Read MoreBorn and raised in Portugal, Paula Rego moved to London in the 1950s and studied at the Slade School of Fine Art. During the 1960s she exhibited with the School of London group alongside artists including Francis Bacon, Lucien Freud, and David Hockney. Her early collages and large-scale paintings were surreal and abstract, such as the busy, colourful The Firemen of Alijo (1966) and bold A Madrastra (1970).
Paula Rego's later figurative paintings and prints, executed in a distinct magical realist style that combines smooth tones with confident lines, belong to an expressive visual storytelling tradition. They launch from real and imagined stories into complex narratives played out by an unusual cast of people and animals.
Inspiration for the figures and narratives in Paula Rego's artworks comes from a broad range of sources, including characters in children's stories and nursery rhymes—from Little Red Riding Hood to Snow White—as well as classic literature, mythology, and real-life events and personal experiences.
Evoking traditional fables and iconography Rego's characters are often female, and often anthropomorphic. Typically set within implicitly or explicitly domestic spaces, the narratives these characters enact are complex, often confronting, and deeply psychological. They explore darker aspects of human relationships, particularly within families, with a focus on female roles.
There is a disquieting tension and uneasy ambiguity generated in these depicted family microcosms in which psycho-sexual intrigue and taboo stir under the surface. Through her appropriated characters Rego twists the narratives ingrained in our cultural collective consciousness, challenging their prevailing idyllicism and institutionalised ideas of female behaviour. In Rego's re-imagining of popular tales the women, disobedient and abrasive, can play both the abuser and the abused.
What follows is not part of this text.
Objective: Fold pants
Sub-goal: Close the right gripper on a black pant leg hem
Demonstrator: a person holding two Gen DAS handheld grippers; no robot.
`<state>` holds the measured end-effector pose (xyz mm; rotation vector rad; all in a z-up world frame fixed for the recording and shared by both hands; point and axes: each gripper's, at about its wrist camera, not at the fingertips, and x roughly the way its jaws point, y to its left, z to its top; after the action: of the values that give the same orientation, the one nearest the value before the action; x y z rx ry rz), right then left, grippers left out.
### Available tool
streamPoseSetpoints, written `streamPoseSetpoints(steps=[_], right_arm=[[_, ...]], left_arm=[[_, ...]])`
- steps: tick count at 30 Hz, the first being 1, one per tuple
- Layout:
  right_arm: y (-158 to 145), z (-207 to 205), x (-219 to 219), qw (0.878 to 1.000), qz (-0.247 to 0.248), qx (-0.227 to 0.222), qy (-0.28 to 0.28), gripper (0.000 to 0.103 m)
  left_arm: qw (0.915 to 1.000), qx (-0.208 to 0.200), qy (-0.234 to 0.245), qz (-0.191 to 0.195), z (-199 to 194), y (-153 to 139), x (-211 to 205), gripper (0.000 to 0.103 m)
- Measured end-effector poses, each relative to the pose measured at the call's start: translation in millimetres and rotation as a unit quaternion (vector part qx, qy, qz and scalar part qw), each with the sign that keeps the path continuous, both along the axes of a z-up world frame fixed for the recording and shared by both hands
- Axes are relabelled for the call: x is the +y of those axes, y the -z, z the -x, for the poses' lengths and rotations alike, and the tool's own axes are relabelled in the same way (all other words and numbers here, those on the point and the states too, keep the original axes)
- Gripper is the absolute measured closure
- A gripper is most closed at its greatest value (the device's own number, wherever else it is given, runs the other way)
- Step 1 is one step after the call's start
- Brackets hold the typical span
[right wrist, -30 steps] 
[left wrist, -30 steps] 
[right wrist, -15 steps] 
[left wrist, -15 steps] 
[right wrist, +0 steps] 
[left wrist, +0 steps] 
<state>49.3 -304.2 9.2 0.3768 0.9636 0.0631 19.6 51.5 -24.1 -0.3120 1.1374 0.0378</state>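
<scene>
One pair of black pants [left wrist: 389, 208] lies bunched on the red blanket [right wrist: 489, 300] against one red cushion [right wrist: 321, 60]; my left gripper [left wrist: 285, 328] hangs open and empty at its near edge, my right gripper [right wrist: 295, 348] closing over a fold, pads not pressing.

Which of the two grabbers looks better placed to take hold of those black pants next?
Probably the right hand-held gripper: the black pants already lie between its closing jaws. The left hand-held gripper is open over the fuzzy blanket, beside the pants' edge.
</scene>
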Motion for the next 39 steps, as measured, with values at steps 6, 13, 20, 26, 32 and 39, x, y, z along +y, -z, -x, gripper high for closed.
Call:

In her later works, while continuing to explore ideas of femininity Paula Rego's interest in pastels comes to the fore. Paula Rego's drawings, paintings, and prints are regularly exhibited all around the world and can be found in major public collections such as The National Gallery, London; Sintra Museum of Modern Art, Portugal; Tate, London; and The Metropolitan Museum of Art, New York.
In 2009 Casa das Histórias Paula Rego ('House of Stories Paula Rego')—a museum dedicated to the work of Paula Rego as well as her late husband Victor Willing—was opened in Cascais, Portugal. The following year, Rego was made a Dame of the British Empire in the Queen's Birthday Honours, and also won Madrid's prestigious MAFRE Foundation Drawing Prize.
Obedience and Defiance, Scottish National Gallery of Modern Art, Edinburgh (2019); Paula Rego, Calouste Gulbenkian Foundation, Paris (2012); Paula Rego, Museo Nacional Centro de Arte Reina Sofia, Madrid (2007); Paula Rego, Tate Liverpool (1996); Tales from the National Gallery, The National Gallery, London (1991); Casa de Serralves, Serpentine Gallery, London (1988); Paula Rego, Museu Calouste Gulbenkian, Lisbon (1988).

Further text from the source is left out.